You should read carefully the factors described in M & F Worldwide's Annual Report on Form 10-K for the year ended December 31, 2009 for a description of risks that could, among other things, cause actual results to differ from these forward looking statements.
Non-GAAP Financial Measures
In this release, M & F Worldwide presents certain adjusted financial measures that are not calculated according to generally accepted accounting principles in the United States ("GAAP"). These non-GAAP financial measures are designed to complement the GAAP financial information presented in this release because management believes they present information regarding M & F Worldwide that management believes is useful to investors. The non-GAAP financial measures presented should not be considered in isolation from or as a substitute for the comparable GAAP financial measure.
EBITDA represents net income before interest income and expense, income taxes, depreciation and amortization (other than amortization related to contract acquisition payments). M & F Worldwide presents EBITDA because it believes it is an important measure of its performance and believes it is frequently used by securities analysts, investors and other interested parties in the evaluation of companies in M & F Worldwide's industries.
M & F Worldwide believes EBITDA provides useful information with respect to its ability to meet its future debt service, capital expenditures, working capital requirements and overall operating performance, although EBITDA should not be considered as a measure of liquidity. In addition, M & F Worldwide utilizes EBITDA when interpreting operating trends and results of operations of its business.
M & F Worldwide also uses EBITDA for the following purposes: Mafco Worldwide's and Harland Clarke Holdings' senior credit facilities use EBITDA (with additional adjustments) to measure compliance with financial covenants such as debt incurrence. M & F Worldwide's subsidiaries executive compensation is based on EBITDA (with additional adjustments) performance measured against targets. EBITDA is also widely used by M & F Worldwide and others in its industry to evaluate and value potential acquisition candidates. EBITDA has limitations as an analytical tool, and you should not consider it in isolation or as a substitute for analysis of our results as reported under GAAP. See below for a description of these limitations. Because of these limitations, EBITDA should not be considered as a measure of discretionary cash available to M & F Worldwide to invest in the growth of its business.
In addition, in evaluating EBITDA, you should be aware that in the future M & F Worldwide may incur expenses such as those excluded in calculating it. M & F Worldwide's presentation of this measure should not be construed as an inference that its future results will be unaffected by unusual or non-recurring items.

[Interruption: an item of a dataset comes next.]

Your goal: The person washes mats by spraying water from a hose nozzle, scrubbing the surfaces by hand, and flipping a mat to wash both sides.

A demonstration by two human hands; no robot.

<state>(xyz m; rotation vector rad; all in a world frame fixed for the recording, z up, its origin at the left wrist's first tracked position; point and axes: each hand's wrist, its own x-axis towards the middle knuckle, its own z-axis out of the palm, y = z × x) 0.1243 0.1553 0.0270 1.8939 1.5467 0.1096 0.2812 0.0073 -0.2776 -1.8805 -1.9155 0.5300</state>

EBITDA has limitations as an analytical tool, and you should not consider it in isolation or as a substitute for analysis of our results as reported under GAAP. Some of these limitations are:
- it does not reflect M & F Worldwide's cash expenditures and future requirements for capital expenditures or contractual commitments;
- it does not reflect changes in, or cash requirements for, M & F Worldwide's working capital needs;
- it does not reflect the significant interest expense or the cash requirements necessary to service interest or principal payments on M & F Worldwide's debt;
- although depreciation and amortization are non-cash charges, the assets being depreciated and amortized will often have to be replaced in the future, and EBITDA does not reflect any cash requirements for such replacements;
- it is not adjusted for all non-cash income or expense items that are reflected in M & F Worldwide's statements of cash flows; and
- other companies in M & F Worldwide's industries may calculate EBITDA differently from M & F Worldwide, limiting its usefulness as a comparative measure.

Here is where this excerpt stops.